The machine is a 2 x Dual Core AMD Opteron x64 based server with 28GB RAM and 2 x 1TB local HD. ESXi is booting from a USB drive, and each HD has one VM datastore so I have DS1 and DS2 datastores.
The symptom is that after a period of low activity (guests are all up but not being asked to do much work), DS2 becomes frozen. Trying to browse the datastore just says "Searching datastore........" and all VM's on that datastore are uncontactable. It only ever affects DS2. DS1 doesn't experience the issue.
Going into the host via SSH, at this point I cannot even list the contents of the /var/log or var/vmfs/volumes directories - it just hangs.
I cannot restart the managemnt agents or reboot from the ESXi console. The only way to bring things back to life is to restart the host, at which everything is fine.
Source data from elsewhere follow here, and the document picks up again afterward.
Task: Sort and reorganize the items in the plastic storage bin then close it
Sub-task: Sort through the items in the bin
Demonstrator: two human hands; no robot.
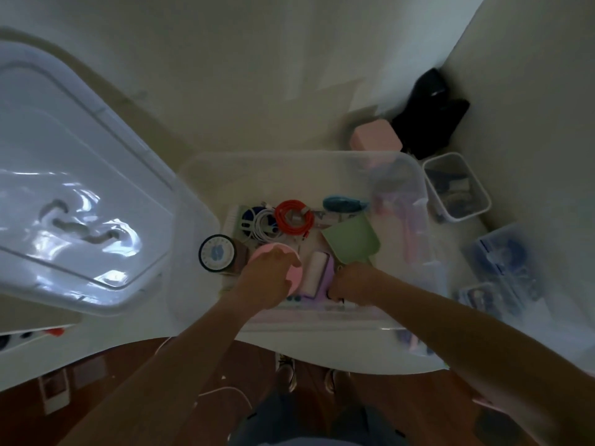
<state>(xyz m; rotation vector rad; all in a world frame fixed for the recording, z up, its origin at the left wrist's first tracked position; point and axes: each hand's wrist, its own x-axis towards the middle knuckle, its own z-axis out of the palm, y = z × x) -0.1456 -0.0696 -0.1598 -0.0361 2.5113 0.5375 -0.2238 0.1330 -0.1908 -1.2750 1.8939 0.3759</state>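
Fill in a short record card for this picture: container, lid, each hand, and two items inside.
container: clear plastic bin, open, on white table
lid: off, resting to the left
left hand: on pink round item
right hand: gripping the green scoop
items inside: red coiled cable, white coiled cable

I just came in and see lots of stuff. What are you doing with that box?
A person is sorting things inside a clear plastic storage bin on a white table. The left hand rests on a pink round lid. The right hand grips the handle of a green scoop. The bin's lid lies off to the left.
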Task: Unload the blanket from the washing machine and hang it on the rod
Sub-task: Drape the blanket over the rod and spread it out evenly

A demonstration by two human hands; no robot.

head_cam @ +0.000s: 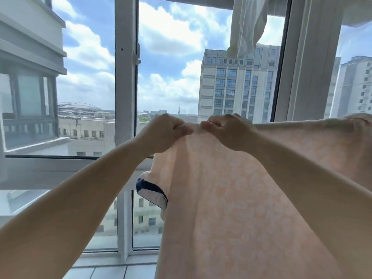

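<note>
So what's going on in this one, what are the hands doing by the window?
A person is holding up a pale peach patterned blanket in front of the window. The left hand and right hand pinch its top edge close together, and the cloth stretches away to the right and hangs down below. Another pale cloth already hangs overhead. The rod itself isn't clearly visible.

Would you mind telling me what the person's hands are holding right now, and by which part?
Both the left hand and the right hand pinch the pink blanket along its top edge, side by side.
</note>
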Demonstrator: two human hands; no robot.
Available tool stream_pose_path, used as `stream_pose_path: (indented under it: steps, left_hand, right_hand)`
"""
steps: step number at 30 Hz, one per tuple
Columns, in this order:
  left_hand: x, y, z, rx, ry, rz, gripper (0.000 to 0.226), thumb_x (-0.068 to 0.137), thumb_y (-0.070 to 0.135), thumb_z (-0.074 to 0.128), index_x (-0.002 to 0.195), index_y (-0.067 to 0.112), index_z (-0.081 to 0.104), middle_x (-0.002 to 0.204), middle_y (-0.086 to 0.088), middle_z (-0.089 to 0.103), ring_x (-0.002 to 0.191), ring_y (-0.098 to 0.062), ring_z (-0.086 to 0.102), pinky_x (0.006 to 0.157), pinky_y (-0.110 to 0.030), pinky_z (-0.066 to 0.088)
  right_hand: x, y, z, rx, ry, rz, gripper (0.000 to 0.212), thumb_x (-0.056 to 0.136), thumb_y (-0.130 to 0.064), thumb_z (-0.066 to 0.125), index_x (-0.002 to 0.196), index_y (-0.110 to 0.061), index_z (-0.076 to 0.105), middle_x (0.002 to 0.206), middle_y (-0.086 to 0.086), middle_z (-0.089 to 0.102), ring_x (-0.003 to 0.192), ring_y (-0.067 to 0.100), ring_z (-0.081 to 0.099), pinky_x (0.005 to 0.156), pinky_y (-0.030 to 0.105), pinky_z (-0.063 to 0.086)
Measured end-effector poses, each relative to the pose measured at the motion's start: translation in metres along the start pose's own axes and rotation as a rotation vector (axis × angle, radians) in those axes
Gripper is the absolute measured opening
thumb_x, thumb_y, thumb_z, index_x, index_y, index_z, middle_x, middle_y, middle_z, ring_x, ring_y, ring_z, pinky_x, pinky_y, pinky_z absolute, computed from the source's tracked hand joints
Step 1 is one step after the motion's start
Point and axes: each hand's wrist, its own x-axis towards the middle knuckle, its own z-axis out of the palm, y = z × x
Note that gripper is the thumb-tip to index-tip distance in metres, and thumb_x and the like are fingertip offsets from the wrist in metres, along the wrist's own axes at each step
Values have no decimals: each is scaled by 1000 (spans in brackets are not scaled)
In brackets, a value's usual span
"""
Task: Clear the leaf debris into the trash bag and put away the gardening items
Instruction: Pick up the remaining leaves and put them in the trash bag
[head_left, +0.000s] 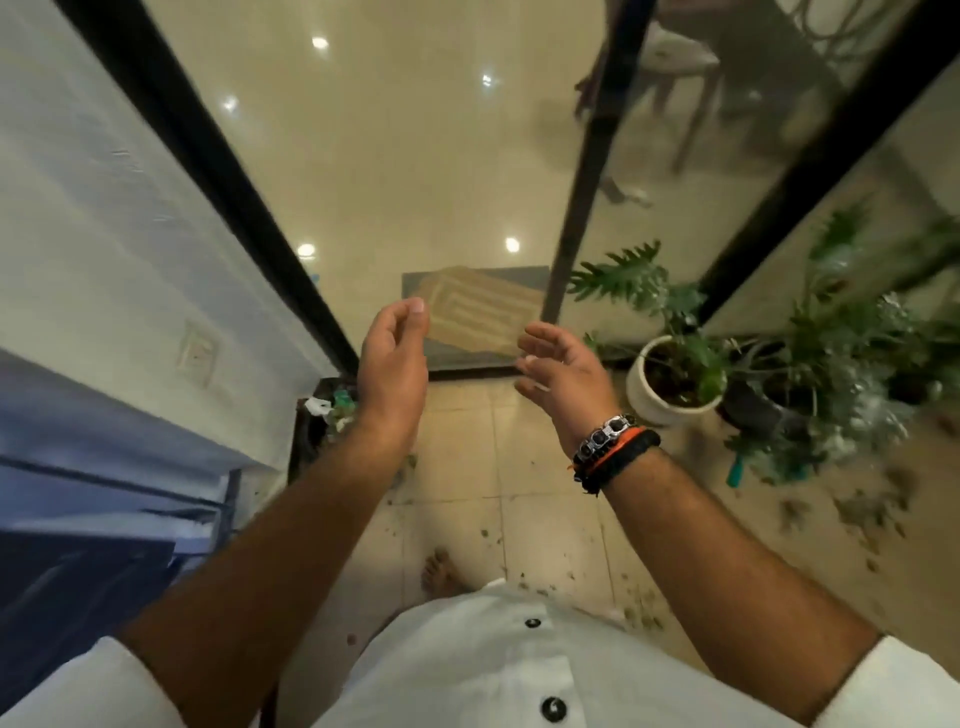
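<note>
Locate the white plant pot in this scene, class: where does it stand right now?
In the head view the white plant pot stands on the tiled floor at right of centre, just beyond the right hand, beside a dark pot near the glass door's frame.

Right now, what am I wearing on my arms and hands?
Both forearms are bare, with white sleeves pushed up near the elbows. The left hand wears nothing. The right hand has stacked bracelets at the wrist: a silver and black link band, an orange cord and a black braided cord. No gloves or rings show.
</note>
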Motion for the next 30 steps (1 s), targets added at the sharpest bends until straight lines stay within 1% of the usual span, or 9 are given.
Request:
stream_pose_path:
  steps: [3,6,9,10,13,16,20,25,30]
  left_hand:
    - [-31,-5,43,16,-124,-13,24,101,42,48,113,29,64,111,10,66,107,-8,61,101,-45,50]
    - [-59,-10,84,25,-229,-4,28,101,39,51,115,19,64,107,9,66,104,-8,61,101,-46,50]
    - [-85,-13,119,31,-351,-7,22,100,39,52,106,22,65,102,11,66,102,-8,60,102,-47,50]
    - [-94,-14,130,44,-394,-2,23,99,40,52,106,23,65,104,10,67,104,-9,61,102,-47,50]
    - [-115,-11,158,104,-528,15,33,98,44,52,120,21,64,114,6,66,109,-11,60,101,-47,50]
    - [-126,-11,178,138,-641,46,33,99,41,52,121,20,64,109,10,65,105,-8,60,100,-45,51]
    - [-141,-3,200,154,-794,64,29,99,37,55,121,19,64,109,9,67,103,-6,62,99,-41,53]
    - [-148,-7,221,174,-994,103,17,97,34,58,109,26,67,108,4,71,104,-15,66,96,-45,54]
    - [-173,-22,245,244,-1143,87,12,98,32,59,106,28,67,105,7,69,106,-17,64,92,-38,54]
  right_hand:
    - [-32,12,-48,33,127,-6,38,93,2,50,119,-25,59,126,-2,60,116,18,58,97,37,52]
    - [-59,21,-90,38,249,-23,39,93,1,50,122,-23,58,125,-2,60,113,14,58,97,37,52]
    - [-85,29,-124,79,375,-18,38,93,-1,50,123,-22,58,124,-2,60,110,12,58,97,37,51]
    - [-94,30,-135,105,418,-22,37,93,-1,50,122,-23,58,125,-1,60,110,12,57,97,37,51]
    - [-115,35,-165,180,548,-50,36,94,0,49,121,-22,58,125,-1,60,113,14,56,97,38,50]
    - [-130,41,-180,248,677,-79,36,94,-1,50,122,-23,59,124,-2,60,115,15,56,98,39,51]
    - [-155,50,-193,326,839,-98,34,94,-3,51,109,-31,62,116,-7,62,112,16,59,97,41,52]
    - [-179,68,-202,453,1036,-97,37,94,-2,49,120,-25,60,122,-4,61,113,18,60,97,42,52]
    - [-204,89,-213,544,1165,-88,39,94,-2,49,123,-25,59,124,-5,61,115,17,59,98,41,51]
VM's start and are responsive.
I have tried this but it made no difference.
I have also disabled all power saving options and IOMMU in the host BIOS.
After reboot I check vmkernel.log and can see these disk related messages logged just before the reboot
2013-05-02T14:59:18.681Z cpu2:6453)WARNING: LinScsi: SCSILinuxQueueCommand:1193:queuecommand failed with status = 0x1056 Unknown status vmhba33:0:0:0 (driver name: sata_nv) - Message repeated 2 times
vmkernel: 1:02:02:02.206 cpu3:4099)NMP: nmp_CompleteCommandForPath: Command 0x28 (0x410005078e00) to NMP device "naa.6001e4f000105e6b00001f14499bfead" failed on physical path "vmhba1:C0:T0:L100" H:0x0 D:0x8 P:0x0 Possible sense data: 0x0 0x0 0x0.
A similar story appears in http://communities.vmware.com/thread/341512 but there doesn't seem to be anything extra here to try that I haven't already.
Any ideas appreciated.
Downgraded to ESXi 5.0.0 U2 and problem seems to disappear.... no vmkernel.log entries in the last 12 hours.
It's a second reason not to upgrade to 5.1, first is: Datastore speed issue - two same drives
Really pleased if you managed to solve this one with a downgrade. I must admit I lost patience with it in the end, and installed on some different hardware which has been stable on 5.1.
I've already rebuild the original server as a standalone so I am unable to try your downgrade solution at the moment, but please post on here if it continues to stay stable.
I confirm. There are no messages like previous in vmkernel.log (before downgrading there was first messages about 20-30 minutes ESXi uptime).
Of course no datastore freezing too.
Tested with heavy load of all drives for a few hours.